2. Hold onto repair orders - Always obtain a work order when you take the vehicle for repairs, and always obtain a completed repair order when work is completed. Be sure the work order reflects your own thoughts and comments regarding your complaints. If the technician summarizes or changes your complaint too much, have that technician add your corrected comments. Sign and receive a copy of the repair Order before leaving.
3. Be consistent in your complaints. Lemon Laws generally require that a manufacturer's authorized repair facility be provided with a reasonable number of opportunities to repair the same problem(s). Therefore, be as consistent as possible on each repeated repair attempt in describing the problem(s) you are having. This will establish that the problem is the same recurring problem, and will make any potential lemon law claim easier to establish and prove.
4. Look for TSBs: Technical Service Bulletins are issued by manufacturers regarding common defects or repairs in certain automobile models. Your dealer will not seek to tell you about TSBs unless you ask. Ask the dealer to make note of your TSB request on the repair order, even if your dealer tells you that none exist for your problem.
5. Watch for bad advice - Dealers and manufacturers personnel, without intending to, frequently practice law by giving you their version of lemon laws. Typically it is wrong and may be detrimental to your case. It doesn't matter whether the reason for this misinformation is unintentional or not. The effect is similar.
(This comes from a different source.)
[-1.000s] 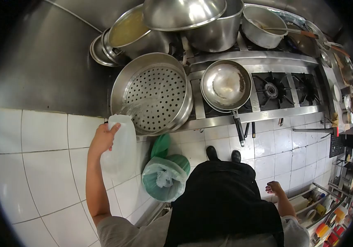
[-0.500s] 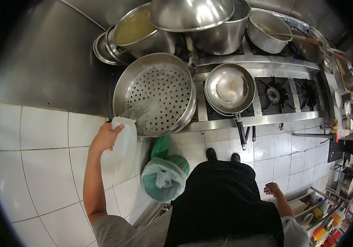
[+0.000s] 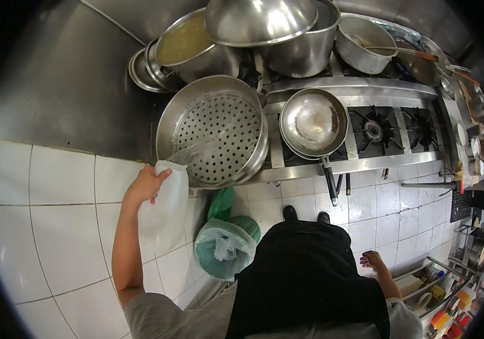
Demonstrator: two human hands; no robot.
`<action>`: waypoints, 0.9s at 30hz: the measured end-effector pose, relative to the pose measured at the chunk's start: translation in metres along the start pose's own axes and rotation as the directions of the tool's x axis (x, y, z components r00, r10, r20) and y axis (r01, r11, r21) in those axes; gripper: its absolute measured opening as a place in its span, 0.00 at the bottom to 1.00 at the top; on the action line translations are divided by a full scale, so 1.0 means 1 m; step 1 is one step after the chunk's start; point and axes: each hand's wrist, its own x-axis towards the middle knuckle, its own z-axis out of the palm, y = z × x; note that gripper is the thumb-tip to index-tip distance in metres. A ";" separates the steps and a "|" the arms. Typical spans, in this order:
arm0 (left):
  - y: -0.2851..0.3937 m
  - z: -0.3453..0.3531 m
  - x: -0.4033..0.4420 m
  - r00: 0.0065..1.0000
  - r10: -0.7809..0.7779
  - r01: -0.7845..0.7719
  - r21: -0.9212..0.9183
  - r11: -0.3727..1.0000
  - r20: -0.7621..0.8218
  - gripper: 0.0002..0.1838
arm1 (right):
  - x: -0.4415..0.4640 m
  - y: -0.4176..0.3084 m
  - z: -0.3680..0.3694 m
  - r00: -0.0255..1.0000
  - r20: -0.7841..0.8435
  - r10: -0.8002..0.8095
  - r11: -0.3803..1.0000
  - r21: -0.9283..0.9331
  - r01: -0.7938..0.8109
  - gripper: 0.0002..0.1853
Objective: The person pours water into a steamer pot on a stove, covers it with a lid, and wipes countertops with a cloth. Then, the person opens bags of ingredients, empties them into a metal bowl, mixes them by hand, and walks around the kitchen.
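My left hand is wrapped around the top of a translucent white plastic jug, tilted over the rim of a big steel pot. Water streams from the jug's mouth into that pot. Inside the pot lies a perforated metal steamer plate, full of round holes and wet in places. Off to my right side hangs my right hand, loosely curled with its fingers a little apart and nothing in it.
Two stacked frying pans rest on the stove beside bare burners. Behind stand a pot of yellowish liquid, a domed steel bowl and a pot with a utensil. A lined green bin is below the jug.
Water keeps pouring from the jug, and its stream and splashes over the steamer plate have changed shape. Both hands stay in nearly the same place.
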 end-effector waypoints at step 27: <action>0.010 -0.005 0.017 0.999 0.017 -0.020 0.102 0.995 0.031 0.27 | -0.005 0.003 0.021 0.992 -0.035 -0.118 0.988 0.091 0.121 0.13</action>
So check any advice given by the dealer or manufacturer before making any decision that may harm your case.
6. Beware of arbitration - Manufacturers frequently recommend arbitration or even imply that it is a mandatory prerequisite to resolving your problem. Arbitration is neither desirable nor mandatory! And it is absolutely not a prerequisite for making a lemon law demand!
Leading Misconceptions regarding the Lemon Laws
If my case does not qualify for the lemon law there is nothing I can do.
Attorneys regularly take cases that do not meet the lemon law criteria. All purchasers of defective products have a legal right to compensation. They frequently take cases which do meet the mileage or repair criteria of the lemon law, bring them in court, and secure compensation or other relief for the buyer.